Second test focused on a preference for Wrinkles versus Plastic Surgery. My results are inconclusive, which doesn't surprise me either. My friends and I have been talking about having a breast lift done in about 9 years. We figure at 40 years old, we are going to need the help keeping things where they should be. Just yesterday, one of my colleagues and I were discussing childbirth. Both of us are unmarried and not looking at having kids until we are at least 35. So, we're a bit concerned about what it will do to our bodies. I was telling her that I read you can get a tummy tuck at the time that you give birth. I thought it was a great idea. However, I am opposed to those Extreme Makeover shows. Those people are sliced and diced so much that I think part of who they are gets lost in the changes.
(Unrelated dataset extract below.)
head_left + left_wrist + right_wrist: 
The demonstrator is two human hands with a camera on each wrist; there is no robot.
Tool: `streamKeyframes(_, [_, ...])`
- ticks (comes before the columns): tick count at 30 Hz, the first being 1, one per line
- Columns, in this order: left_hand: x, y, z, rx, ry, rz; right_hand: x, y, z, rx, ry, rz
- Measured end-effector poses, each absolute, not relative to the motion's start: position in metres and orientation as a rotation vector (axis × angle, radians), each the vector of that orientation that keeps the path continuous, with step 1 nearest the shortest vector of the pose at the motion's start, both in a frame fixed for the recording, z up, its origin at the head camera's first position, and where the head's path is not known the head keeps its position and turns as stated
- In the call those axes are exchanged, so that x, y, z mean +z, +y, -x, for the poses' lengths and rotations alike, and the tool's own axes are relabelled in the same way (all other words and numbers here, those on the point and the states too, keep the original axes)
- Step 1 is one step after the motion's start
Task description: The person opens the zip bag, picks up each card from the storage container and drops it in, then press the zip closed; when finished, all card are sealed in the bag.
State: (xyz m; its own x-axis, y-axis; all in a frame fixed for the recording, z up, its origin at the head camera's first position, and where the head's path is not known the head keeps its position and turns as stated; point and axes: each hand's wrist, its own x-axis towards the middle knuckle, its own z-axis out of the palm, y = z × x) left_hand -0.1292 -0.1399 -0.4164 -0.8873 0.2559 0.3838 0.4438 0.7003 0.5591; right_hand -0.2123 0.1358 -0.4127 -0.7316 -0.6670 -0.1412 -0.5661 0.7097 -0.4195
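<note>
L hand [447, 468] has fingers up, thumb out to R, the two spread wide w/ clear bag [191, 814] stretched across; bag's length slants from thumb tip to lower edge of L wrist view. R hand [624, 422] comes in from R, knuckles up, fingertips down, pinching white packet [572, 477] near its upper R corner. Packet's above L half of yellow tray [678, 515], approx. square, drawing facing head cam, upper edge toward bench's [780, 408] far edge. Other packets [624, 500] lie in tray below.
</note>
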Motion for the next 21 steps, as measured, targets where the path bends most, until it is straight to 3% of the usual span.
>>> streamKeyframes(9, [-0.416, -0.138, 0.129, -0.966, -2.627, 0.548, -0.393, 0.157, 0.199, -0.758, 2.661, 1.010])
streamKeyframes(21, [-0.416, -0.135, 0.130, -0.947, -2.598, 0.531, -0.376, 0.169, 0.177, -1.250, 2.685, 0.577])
I also don't mind the wrinkles. I feel I've earned them and I don't really care if I get more. Of course, right now I have few at 30, almost 31, years old.
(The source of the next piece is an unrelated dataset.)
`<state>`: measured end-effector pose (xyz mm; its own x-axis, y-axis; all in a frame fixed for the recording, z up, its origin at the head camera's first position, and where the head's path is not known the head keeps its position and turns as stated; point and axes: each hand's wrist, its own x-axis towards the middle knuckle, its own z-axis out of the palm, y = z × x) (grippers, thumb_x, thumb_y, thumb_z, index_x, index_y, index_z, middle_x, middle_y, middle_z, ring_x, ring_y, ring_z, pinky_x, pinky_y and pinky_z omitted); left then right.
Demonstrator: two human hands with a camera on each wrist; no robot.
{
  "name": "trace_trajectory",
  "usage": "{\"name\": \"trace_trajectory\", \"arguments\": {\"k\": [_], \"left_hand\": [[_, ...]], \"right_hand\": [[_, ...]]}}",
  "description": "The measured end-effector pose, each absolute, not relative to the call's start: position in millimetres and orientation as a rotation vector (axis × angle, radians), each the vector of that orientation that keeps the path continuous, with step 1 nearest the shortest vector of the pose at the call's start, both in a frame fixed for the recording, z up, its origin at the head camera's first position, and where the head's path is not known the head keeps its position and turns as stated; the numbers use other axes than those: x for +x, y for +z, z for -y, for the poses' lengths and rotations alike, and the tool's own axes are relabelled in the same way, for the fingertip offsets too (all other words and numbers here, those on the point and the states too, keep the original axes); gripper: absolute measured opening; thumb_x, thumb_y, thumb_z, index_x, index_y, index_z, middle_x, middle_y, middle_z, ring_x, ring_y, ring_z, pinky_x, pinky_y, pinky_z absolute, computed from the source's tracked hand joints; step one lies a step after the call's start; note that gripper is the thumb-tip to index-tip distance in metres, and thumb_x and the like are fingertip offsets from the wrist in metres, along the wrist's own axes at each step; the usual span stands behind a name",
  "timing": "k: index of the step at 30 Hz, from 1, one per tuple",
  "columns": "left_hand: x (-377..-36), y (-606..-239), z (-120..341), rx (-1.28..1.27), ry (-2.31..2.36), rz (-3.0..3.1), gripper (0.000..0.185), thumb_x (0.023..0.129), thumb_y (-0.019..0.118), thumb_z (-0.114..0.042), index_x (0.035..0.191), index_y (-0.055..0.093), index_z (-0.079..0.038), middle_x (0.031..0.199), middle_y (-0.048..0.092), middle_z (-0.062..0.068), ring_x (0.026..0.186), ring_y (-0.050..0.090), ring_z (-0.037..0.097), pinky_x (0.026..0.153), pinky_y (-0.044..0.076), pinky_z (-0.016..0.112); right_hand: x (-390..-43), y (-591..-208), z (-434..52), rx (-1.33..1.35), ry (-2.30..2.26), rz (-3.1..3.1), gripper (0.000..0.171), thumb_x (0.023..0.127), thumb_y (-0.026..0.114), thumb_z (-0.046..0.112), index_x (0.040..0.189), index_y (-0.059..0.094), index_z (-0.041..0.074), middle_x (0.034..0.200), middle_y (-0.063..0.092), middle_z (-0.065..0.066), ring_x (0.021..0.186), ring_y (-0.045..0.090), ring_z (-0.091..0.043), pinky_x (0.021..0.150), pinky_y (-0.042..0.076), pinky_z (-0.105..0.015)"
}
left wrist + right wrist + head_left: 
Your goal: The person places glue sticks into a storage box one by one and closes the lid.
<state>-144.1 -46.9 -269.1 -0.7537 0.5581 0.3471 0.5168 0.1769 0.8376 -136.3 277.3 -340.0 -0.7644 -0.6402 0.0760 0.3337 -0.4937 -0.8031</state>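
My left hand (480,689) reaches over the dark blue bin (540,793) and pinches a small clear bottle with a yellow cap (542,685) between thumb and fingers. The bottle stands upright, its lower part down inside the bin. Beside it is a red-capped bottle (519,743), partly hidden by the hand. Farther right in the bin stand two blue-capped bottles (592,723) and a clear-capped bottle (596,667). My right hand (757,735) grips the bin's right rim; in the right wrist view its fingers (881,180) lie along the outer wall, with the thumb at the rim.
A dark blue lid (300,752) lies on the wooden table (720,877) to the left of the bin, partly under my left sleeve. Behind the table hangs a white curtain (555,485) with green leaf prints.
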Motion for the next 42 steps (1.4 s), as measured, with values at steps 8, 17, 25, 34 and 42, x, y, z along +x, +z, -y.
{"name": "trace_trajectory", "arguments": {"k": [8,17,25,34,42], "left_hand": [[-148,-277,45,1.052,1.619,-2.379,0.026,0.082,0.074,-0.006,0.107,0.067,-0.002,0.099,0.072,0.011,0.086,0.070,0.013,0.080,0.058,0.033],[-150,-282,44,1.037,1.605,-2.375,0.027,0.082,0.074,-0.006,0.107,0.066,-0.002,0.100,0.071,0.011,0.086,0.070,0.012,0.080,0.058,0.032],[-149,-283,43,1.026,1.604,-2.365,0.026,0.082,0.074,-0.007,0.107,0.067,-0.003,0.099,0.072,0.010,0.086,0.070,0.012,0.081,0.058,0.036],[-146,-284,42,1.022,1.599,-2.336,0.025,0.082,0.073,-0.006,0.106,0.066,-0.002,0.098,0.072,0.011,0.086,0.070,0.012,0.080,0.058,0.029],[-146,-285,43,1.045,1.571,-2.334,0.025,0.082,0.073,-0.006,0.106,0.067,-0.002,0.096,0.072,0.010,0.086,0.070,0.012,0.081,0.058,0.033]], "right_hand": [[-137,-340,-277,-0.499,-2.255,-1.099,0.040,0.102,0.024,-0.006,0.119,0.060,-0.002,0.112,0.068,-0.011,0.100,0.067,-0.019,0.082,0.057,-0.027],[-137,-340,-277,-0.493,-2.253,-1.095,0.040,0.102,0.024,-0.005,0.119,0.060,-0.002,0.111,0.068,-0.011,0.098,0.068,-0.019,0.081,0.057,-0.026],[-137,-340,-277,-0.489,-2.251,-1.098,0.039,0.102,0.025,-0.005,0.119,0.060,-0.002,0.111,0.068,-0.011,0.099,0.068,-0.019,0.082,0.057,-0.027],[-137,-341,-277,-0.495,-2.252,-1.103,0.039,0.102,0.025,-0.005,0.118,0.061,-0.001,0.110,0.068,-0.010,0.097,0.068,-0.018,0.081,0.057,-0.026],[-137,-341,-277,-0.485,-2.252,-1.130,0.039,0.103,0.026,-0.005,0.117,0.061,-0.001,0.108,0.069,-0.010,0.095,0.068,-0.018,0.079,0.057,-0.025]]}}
Third test focuses on a preference for public versus private life. I showed a slight preference for a private life. I figured that as I feel I am constant struggle to maintain any privacy. I hate the grocery store cards that track my every purchase. I dislike having to constantly release my personal information. When I was growing up, privacy did not exist in our house. We had four kids in my family and usually only four bedrooms. So, someone always had to share. My family has no idea why I don't share every bit of my life with them. They are incredibly nosy people.

And the final test I took today focused on a preference for the East Coast versus the West Coast. Since I've only lived on the East Coast and never in the West, it wasn't shocking that I showed a strong preference for the East Coast. I like this coast. Sure, it's a bit more formal than the west coast, but I like the changing of the seasons and the attitude that accompanies it.

I hope you all try it. It's fascinating. I know I'll be back for more.

Tuesday, February 01, 2005

Day 3 of Not Smoking

Well, it's day 3. Now, it would seem that this is going to be a wild ride. I'm on the Zyban and I've been wearing the patch. However, my moods are all over the place. I feel like crying one minute and am laughing hysterically the next. I'm tired, but I can't sleep. The first night, I dreamt of smoking and old friends. Last night, I dreamt of romance and smoking.

This sucks. The weird thing is sometimes I want a cigarette, but never when I smell one. When I smell one, I feel like throwing up. So, I'm all out of whack.

My boyfriend is being supportive. At least, as supportive as a guy can be who has no idea how to express any emotion what-so-ever. I need to keep busy. Tonight I have errands to run and then I'll be home.

Oh and it's been a week since I've had a refrigerator. I just want to shake my head in frustration.